Hibernate generally emphasizes the use of optimistic concurrency for both cache and database. With optimistic concurrency in particular, transaction processing depends on having accurate data available to the application at the beginning of the transaction. If the data is inaccurate, the commit processing will detect that the transaction was dependent on incorrect data, and the transaction will fail to commit. While most optimistic transactions must cope with changes to underlying data by other processes, the use of caching adds the possibility of the cache itself being stale. Hibernate provides several cache concurrency strategies to control updates to the L2 cache. While this is less of an issue for Coherence due to support for clusterwide coherent caches, appropriate selection of cache concurrency strategy will aid application efficiency.

Note that cache configuration strategies may be specified at the table level. Generally, the strategy should be specified in the mapping file for the class.

For mixed read-write activity, the read-write strategy is recommended. The transactional strategy is implemented similarly to the nonstrict-read-write strategy, and relies on the optimistic concurrency features of Hibernate. Note that nonstrict-read-write may deliver better performance if its impact on optimistic concurrency is acceptable.

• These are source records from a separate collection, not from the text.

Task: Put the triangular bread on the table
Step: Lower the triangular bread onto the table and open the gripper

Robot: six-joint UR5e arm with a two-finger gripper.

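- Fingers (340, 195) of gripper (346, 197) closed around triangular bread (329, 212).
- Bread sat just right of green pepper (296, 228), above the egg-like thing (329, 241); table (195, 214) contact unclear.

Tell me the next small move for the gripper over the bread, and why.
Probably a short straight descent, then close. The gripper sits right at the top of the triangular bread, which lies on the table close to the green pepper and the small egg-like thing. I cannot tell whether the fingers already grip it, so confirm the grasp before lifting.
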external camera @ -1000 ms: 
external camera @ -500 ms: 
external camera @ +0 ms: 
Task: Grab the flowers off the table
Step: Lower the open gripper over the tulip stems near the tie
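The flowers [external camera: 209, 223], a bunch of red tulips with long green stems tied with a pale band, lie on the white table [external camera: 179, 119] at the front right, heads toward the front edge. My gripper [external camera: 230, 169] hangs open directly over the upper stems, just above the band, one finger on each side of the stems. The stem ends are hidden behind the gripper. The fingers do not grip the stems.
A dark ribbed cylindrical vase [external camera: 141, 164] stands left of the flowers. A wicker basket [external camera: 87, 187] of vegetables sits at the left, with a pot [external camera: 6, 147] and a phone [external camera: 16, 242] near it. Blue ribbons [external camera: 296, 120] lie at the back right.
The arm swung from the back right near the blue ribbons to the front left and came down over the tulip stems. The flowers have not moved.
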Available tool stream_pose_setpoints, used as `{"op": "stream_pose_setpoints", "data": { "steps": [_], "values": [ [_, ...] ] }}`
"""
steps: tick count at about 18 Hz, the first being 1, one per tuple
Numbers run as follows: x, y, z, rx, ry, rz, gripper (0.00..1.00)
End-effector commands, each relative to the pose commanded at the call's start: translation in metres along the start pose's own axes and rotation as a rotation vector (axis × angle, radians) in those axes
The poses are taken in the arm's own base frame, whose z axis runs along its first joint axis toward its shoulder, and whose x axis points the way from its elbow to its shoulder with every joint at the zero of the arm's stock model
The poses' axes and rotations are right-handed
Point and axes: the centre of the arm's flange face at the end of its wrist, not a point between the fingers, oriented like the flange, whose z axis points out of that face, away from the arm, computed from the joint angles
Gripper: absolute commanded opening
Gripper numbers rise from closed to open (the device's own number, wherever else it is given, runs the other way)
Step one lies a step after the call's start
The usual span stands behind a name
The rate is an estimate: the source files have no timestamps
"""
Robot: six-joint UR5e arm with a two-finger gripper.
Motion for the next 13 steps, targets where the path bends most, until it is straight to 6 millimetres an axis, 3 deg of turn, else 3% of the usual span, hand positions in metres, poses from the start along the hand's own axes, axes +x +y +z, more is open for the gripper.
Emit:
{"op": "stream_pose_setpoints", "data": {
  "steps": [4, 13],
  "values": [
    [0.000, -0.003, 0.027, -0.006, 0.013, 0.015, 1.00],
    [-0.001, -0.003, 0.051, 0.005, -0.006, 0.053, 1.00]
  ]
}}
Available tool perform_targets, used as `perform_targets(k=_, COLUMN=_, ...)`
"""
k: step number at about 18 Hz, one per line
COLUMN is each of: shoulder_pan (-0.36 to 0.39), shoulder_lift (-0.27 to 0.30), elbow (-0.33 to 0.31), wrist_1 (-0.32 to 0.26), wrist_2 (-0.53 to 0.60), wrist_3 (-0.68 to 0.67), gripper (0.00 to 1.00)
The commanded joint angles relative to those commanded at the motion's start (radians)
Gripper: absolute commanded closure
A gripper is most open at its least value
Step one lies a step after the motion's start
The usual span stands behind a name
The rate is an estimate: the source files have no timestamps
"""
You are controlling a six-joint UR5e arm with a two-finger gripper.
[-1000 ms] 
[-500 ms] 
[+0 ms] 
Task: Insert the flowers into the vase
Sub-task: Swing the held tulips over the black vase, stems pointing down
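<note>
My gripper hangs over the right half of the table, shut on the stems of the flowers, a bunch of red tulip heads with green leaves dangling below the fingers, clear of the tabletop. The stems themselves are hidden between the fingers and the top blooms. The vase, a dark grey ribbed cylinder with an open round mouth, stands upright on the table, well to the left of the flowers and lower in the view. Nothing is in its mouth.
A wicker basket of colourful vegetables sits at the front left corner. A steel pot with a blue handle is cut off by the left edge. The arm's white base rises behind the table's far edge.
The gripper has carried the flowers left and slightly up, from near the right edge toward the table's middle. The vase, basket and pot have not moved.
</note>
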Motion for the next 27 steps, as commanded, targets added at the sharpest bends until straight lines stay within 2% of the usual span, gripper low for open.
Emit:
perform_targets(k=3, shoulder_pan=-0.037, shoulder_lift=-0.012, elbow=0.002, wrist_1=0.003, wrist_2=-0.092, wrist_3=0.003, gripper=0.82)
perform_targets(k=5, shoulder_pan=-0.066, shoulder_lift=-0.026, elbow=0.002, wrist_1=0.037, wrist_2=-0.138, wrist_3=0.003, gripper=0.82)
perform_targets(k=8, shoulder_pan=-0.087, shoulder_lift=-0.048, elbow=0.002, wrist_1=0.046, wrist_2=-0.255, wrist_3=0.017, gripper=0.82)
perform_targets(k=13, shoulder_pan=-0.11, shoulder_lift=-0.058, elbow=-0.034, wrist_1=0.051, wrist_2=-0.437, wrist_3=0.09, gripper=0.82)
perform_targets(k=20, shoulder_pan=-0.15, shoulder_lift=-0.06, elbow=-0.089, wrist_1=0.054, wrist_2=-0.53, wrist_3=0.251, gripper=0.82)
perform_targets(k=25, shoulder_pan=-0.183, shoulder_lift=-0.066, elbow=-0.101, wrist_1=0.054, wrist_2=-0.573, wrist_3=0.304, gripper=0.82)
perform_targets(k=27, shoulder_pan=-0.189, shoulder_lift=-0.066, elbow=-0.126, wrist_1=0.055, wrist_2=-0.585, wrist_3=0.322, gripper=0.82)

For read-only caching, use the nonstrict-read-write strategy if the underlying database data may change, but slightly stale data is acceptable. If the underlying database data never changes, use the read-only strategy.

28.5 Query Cache

To cache query results, set the hibernate.cache.use_query_cache property to "true". Then whenever issuing a cacheable query, use Query.setCacheable(true) to enable caching of query results. As org.hibernate.cache.QueryKey instances in Hibernate may not be binary-comparable (due to non-deterministic serialization of unordered data members), use a size-limited Local or Replicated cache to store query results (which will force the use of hashcode()/equals() to compare keys). The default query cache name is org.hibernate.cache.StandardQueryCache (unless a default region prefix is provided, in which case [prefix]. will be prepended to the cache name). Use the cache configuration file to map this cache name to a Local/Replicated topology, or explicitly provide an appropriately-mapped region name when querying.

28.6 Fault-Tolerance

The Hibernate L2 cache protocol supports full fault-tolerance during client or server failure. With the read-write cache concurrency strategy, Hibernate will lock items out of the cache at the start of an update transaction, meaning that client-side failures will simply result in uncached entities and an uncommitted transaction. Server-side failures are handled transparently by Coherence (dependent on the specified data backup count).

28.7 Deployment

When used with application servers that do not have a unified class loader, the Coherence Cache Provider must be deployed as part of the application so that it can use the application-specific class loader (required to serialize-deserialize objects).